→ **What the task asks**
Nothing in the records should change; write them all out again.

→ **Listed records**
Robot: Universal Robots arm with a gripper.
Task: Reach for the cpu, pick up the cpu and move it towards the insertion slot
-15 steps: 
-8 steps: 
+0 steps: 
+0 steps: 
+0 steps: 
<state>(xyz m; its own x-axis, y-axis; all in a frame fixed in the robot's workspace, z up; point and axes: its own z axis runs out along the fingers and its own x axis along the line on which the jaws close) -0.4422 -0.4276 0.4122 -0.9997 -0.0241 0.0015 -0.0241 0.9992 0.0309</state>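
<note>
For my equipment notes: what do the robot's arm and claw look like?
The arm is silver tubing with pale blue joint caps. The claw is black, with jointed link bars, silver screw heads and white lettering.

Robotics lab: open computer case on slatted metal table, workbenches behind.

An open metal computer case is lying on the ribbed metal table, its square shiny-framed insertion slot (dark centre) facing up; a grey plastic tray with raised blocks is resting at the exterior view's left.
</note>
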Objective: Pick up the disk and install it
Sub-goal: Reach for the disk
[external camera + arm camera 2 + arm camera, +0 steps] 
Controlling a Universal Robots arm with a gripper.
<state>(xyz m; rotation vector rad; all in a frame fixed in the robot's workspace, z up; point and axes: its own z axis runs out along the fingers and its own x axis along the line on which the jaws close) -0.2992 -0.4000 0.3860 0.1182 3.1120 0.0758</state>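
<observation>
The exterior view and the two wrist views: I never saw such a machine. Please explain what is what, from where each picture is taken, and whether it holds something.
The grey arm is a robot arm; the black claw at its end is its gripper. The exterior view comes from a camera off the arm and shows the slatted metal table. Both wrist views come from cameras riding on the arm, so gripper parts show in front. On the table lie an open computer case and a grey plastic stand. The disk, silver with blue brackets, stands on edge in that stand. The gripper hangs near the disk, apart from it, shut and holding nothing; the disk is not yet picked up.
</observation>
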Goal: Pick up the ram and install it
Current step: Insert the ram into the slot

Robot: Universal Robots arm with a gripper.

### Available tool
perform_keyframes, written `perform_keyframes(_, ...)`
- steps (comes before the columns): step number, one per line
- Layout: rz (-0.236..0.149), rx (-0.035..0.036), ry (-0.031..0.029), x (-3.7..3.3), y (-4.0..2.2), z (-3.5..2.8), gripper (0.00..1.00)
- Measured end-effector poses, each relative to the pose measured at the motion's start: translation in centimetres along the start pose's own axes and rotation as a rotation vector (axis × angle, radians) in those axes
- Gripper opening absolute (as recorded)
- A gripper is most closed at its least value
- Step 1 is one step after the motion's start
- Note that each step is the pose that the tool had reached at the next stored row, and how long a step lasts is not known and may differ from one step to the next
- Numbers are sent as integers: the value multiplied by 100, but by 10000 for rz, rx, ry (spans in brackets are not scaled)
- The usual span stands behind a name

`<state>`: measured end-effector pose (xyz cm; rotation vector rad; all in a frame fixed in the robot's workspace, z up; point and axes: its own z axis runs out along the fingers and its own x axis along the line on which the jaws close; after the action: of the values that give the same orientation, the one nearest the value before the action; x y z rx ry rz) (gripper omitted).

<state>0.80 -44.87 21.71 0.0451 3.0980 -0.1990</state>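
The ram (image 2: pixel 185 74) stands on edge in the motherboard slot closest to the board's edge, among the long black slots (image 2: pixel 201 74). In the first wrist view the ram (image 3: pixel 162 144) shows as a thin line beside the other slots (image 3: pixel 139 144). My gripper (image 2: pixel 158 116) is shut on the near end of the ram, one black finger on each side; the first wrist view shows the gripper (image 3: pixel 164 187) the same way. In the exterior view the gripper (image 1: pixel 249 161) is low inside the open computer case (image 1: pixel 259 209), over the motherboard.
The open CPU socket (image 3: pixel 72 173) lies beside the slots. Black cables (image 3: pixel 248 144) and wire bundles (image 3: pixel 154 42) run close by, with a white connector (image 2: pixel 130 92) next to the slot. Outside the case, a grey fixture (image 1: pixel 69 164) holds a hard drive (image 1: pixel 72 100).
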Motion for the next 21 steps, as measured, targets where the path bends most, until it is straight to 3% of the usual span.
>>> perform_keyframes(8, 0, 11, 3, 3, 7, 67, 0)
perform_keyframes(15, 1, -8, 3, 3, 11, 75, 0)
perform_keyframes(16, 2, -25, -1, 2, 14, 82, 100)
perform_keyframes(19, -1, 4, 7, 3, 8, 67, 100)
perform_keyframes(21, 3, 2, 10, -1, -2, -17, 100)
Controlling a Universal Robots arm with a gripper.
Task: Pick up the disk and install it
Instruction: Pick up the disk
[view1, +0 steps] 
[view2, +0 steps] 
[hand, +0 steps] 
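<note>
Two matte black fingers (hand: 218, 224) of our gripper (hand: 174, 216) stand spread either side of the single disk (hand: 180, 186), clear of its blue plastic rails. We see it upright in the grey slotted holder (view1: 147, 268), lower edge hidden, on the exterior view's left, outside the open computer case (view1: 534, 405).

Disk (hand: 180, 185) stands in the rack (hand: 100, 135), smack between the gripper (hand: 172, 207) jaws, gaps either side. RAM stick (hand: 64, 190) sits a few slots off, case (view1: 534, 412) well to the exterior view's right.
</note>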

→ **Written answer**
Robot: Universal Robots arm with a gripper.
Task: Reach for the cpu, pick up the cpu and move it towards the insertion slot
-15 steps: 
-8 steps: 
+0 steps: 
+0 steps: 
+0 steps: 
<state>(xyz m; its own x-axis, y-axis; all in a frame fixed in the robot's workspace, z up; point and axes: its own z axis runs out along the fingers and its own x axis along the line on which the jaws close) -0.4422 -0.4276 0.4122 -0.9997 -0.0241 0.0015 -0.0241 0.9992 0.0309</state>
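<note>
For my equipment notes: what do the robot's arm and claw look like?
The arm is silver tubing with pale blue joint caps. The claw is black, with jointed link bars, silver screw heads and white lettering.

Robotics lab: open computer case on slatted metal table, workbenches behind.

An open metal computer case is lying on the ribbed metal table, its square shiny-framed insertion slot (dark centre) facing up; a grey plastic tray with raised blocks is resting at the exterior view's left.
</note>
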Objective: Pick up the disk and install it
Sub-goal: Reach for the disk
[external camera + arm camera 2 + arm camera, +0 steps] 
Controlling a Universal Robots arm with a gripper.
<state>(xyz m; rotation vector rad; all in a frame fixed in the robot's workspace, z up; point and axes: its own z axis runs out along the fingers and its own x axis along the line on which the jaws close) -0.2992 -0.4000 0.3860 0.1182 3.1120 0.0758</state>
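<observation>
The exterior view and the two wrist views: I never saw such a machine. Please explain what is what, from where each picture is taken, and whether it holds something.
The grey arm is a robot arm; the black claw at its end is its gripper. The exterior view comes from a camera off the arm and shows the slatted metal table. Both wrist views come from cameras riding on the arm, so gripper parts show in front. On the table lie an open computer case and a grey plastic stand. The disk, silver with blue brackets, stands on edge in that stand. The gripper hangs near the disk, apart from it, shut and holding nothing; the disk is not yet picked up.
</observation>
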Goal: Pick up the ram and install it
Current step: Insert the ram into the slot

Robot: Universal Robots arm with a gripper.

### Available tool
perform_keyframes, written `perform_keyframes(_, ...)`
- steps (comes before the columns): step number, one per line
- Layout: rz (-0.236..0.149), rx (-0.035..0.036), ry (-0.031..0.029), x (-3.7..3.3), y (-4.0..2.2), z (-3.5..2.8), gripper (0.00..1.00)
- Measured end-effector poses, each relative to the pose measured at the motion's start: translation in centimetres along the start pose's own axes and rotation as a rotation vector (axis × angle, radians) in those axes
- Gripper opening absolute (as recorded)
- A gripper is most closed at its least value
- Step 1 is one step after the motion's start
- Note that each step is the pose that the tool had reached at the next stored row, and how long a step lasts is not known and may differ from one step to the next
- Numbers are sent as integers: the value multiplied by 100, but by 10000 for rz, rx, ry (spans in brackets are not scaled)
- The usual span stands behind a name

`<state>`: measured end-effector pose (xyz cm; rotation vector rad; all in a frame fixed in the robot's workspace, z up; point and axes: its own z axis runs out along the fingers and its own x axis along the line on which the jaws close; after the action: of the values that give the same orientation, the one nearest the value before the action; x y z rx ry rz) (gripper omitted).

<state>0.80 -44.87 21.71 0.0451 3.0980 -0.1990</state>
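The ram (image 2: pixel 185 74) stands on edge in the motherboard slot closest to the board's edge, among the long black slots (image 2: pixel 201 74). In the first wrist view the ram (image 3: pixel 162 144) shows as a thin line beside the other slots (image 3: pixel 139 144). My gripper (image 2: pixel 158 116) is shut on the near end of the ram, one black finger on each side; the first wrist view shows the gripper (image 3: pixel 164 187) the same way. In the exterior view the gripper (image 1: pixel 249 161) is low inside the open computer case (image 1: pixel 259 209), over the motherboard.
The open CPU socket (image 3: pixel 72 173) lies beside the slots. Black cables (image 3: pixel 248 144) and wire bundles (image 3: pixel 154 42) run close by, with a white connector (image 2: pixel 130 92) next to the slot. Outside the case, a grey fixture (image 1: pixel 69 164) holds a hard drive (image 1: pixel 72 100).
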Motion for the next 21 steps, as measured, targets where the path bends most, until it is straight to 3% of the usual span.
>>> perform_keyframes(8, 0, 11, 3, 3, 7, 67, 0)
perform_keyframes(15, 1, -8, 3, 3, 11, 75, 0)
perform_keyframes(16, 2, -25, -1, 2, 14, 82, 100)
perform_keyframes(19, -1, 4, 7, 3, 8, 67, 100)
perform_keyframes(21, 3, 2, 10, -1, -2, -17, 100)
Controlling a Universal Robots arm with a gripper.
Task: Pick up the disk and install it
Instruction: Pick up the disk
[view1, +0 steps] 
[view2, +0 steps] 
[hand, +0 steps] 
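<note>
Two matte black fingers (hand: 218, 224) of our gripper (hand: 174, 216) stand spread either side of the single disk (hand: 180, 186), clear of its blue plastic rails. We see it upright in the grey slotted holder (view1: 147, 268), lower edge hidden, on the exterior view's left, outside the open computer case (view1: 534, 405).

Disk (hand: 180, 185) stands in the rack (hand: 100, 135), smack between the gripper (hand: 172, 207) jaws, gaps either side. RAM stick (hand: 64, 190) sits a few slots off, case (view1: 534, 412) well to the exterior view's right.
</note>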

No more work remains in this exercise.